36. Referring to an earlier decision of the Supreme Court in Aligarh
Muslim University Anr. vs. Vinay Engineering Enterprises (P) Ltd.
(1994) 4 SCC 710, the Supreme Court observed as under:

“23. This brings us to the question of whether Clause 21 itself
creates a legal bar on the Bombay High Court exercising its
writ jurisdiction. As discussed above, the writ jurisdiction of

WP(C) 5479/2020 Page 21 of 34
the High Court is fundamentally discretionary. Even the
existence of an alternate adequate remedy is merely an
additional factor to be taken into consideration by the High
Court in deciding whether or not to exercise its writ
jurisdiction. This is in marked contradistinction to the
jurisdiction of a civil court which is governed by statute. In
exercising its discretion to entertain a particular case under
Article 226, a High Court may take into consideration various
factors including the nature of the injustice that is alleged by
the petitioner, whether or not an alternate remedy exists, or
whether the facts raise a question of constitutional
interpretation. These factors are not exhaustive and we do not
propose to enumerate what factors should or should not be
taken into consideration. It is sufficient for the present
purposes to say that the High Court must take a holistic view
of the facts as submitted in the writ petition and make a
determination on the facts and circumstances of each unique
case.

24. At this juncture it is worth discussing the decision of this
Court in
Aligarh Muslim University v. Vinay Engg.
Enterprises (P) Ltd. [Aligarh Muslim University v. Vinay
Engg. Enterprises (P) Ltd., (1994) 4 SCC 710] In that case,
the contract between the parties contained a clause conferring
jurisdiction on the courts at Aligarh. When the High Court of
Calcutta exercised its writ jurisdiction over the matter, this
Court held: (SCC p. 711, para 2)
“2. We are surprised, not a little, that the High Court
of Calcutta should have exercised jurisdiction in a case
where it had absolutely no jurisdiction. The contracts in
question were executed at Aligarh, the construction work
was to be carried out at Aligarh, even the contracts
provided that in the event of dispute the Aligarh Court
alone will have jurisdiction. The arbitrator was from
Aligarh and was to function there. Merely because the
respondent was a Calcutta-based firm, the High Court of
Calcutta seems to have exercised jurisdiction where it
had none by adopting a queer line of reasoning. We are
constrained to say that this is a case of abuse of

WP(C) 5479/2020 Page 22 of 34
jurisdiction and we feel that the respondent deliberately
moved the Calcutta High Court ignoring the fact that no
part of the cause of action had arisen within the
jurisdiction of that Court. It clearly shows that the
litigation filed in the Calcutta High Court was
thoroughly unsustainable.”

25. The Court examined the facts holistically, noting that the
contract was executed and to be performed in Aligarh, and the
arbitrator was to function at Aligarh.
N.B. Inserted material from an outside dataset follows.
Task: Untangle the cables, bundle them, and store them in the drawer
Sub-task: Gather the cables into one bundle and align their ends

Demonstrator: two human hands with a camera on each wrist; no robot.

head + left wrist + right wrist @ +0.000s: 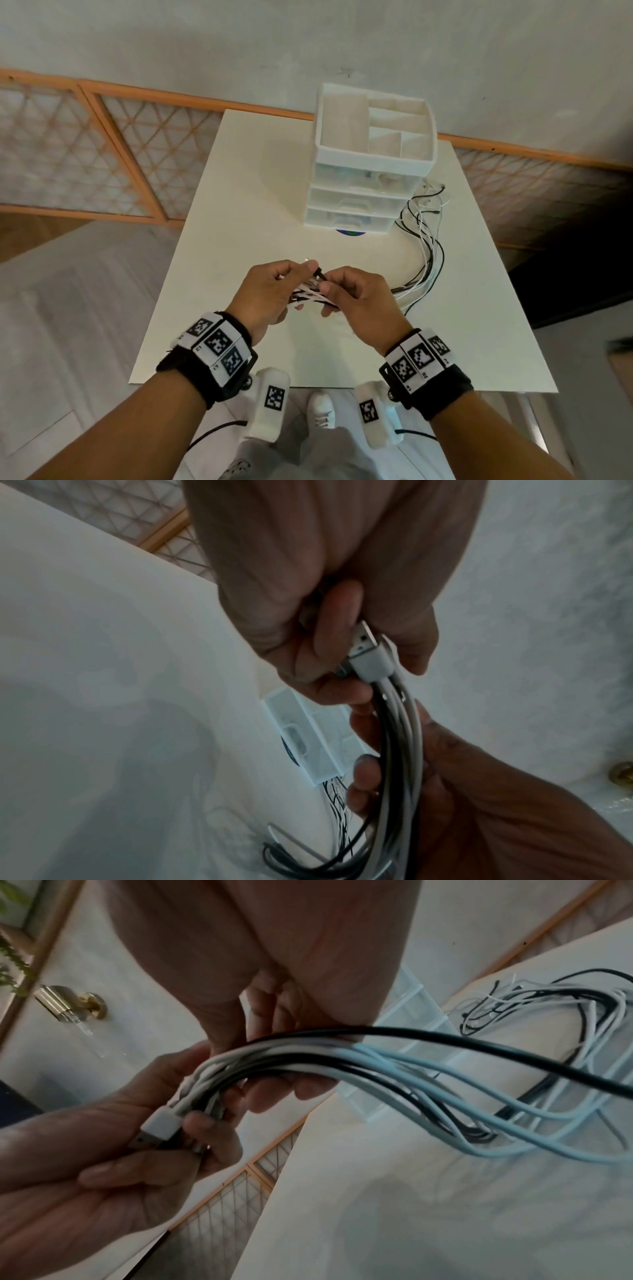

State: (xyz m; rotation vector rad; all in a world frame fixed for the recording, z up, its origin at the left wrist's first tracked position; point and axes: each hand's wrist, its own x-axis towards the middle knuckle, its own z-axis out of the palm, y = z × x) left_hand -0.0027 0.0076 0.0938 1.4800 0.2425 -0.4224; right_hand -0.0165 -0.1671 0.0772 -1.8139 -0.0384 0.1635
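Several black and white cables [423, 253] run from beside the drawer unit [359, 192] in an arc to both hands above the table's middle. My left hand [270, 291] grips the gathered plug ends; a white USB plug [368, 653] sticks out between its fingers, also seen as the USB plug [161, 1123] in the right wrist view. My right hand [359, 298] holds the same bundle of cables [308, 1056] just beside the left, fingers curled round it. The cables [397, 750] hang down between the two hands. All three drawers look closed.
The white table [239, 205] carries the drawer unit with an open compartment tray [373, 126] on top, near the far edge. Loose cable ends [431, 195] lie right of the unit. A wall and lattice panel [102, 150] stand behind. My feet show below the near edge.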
It did consider that the
contract conferred jurisdiction on the courts at Aligarh, but
this was one factor amongst several considered by the court in
determining that the High Court of Calcutta did not have
jurisdiction.

26. In the present case, the Bombay High Court has relied
solely on Clause 21 of the constitution and bye-laws to hold
that its own writ jurisdiction is ousted. The Bombay High
Court has failed to examine the case holistically and make a
considered determination as to whether or not it should, in its
discretion, exercise its powers under
Article 226. The scrutiny
to be applied to every writ petition under
Article 226 by the
High Court is a crucial safeguard of the rule of law under the
Constitution in the relevant territorial jurisdiction. It is not
open to a High Court to abdicate this responsibility merely
due to the existence of a privately negotiated document ousting
its jurisdiction.

27. It is certainly open to the High Court to take into
consideration the fact that the appellant and the second
respondent consented to resolve all their legal disputes before
the courts at Chennai. However, this can be a factor within the
broader factual matrix of the case. The High Court may
decline to exercise jurisdiction under
Article 226 invoking the
principle of forum non conveniens in an appropriate case. The
High Court must look at the case of the appellant holistically
and make a determination as to whether it would be proper to
exercise its writ jurisdiction. We do not express an opinion as
to what factors should be considered by the High Court in the
present case, nor the corresponding gravity that should be
accorded to such factors. Such principles are well known to

WP(C) 5479/2020 Page 23 of 34
the High Court and it is not for this Court to interfere in the
discretion of the High Court in determining when to engage its
writ jurisdiction unless exercised arbitrarily or erroneously.
The sole and absolute reliance by the Bombay High Court on
Clause 21 of the constitution and bye-laws to determine that
its jurisdiction under
Article 226 is ousted, is however one
such instance.”

37. The principle reaffirmed in the judgement is that writ jurisdiction
of the High Court is fundamentally discretionary and the Court must take
a holistic view of the facts pleaded to determine if it would be proper to
exercise the discretion. But what is not open to the High Court is to
abdicate this responsibility due to the existence of a privately negotiated
document, ousting its jurisdiction. High Court can take into consideration
that the parties had consented to resolve their legal disputes before a
particular Court, but only as a factor within the broader matrix of the
case. It was also observed by the Supreme Court that High Court may
decline to exercise jurisdiction under
Article 226 invoking the principle
of Forum non-conveniens in an appropriate case, but there cannot be a
sole and absolute reliance on an ouster clause in declining to entertain the
petition.

38. In view of the above, this Court cannot accept the contention of the
Respondent that the exclusive jurisdiction clause in the advertisement is
by itself a sufficient ground to oust the jurisdiction of this Court under
Article 226. Certainly, this would be one amongst the other factors
brought forth by the parties to the lis for consideration of the Court, as
held by the Supreme Court in Maharashtra Chess Association (supra).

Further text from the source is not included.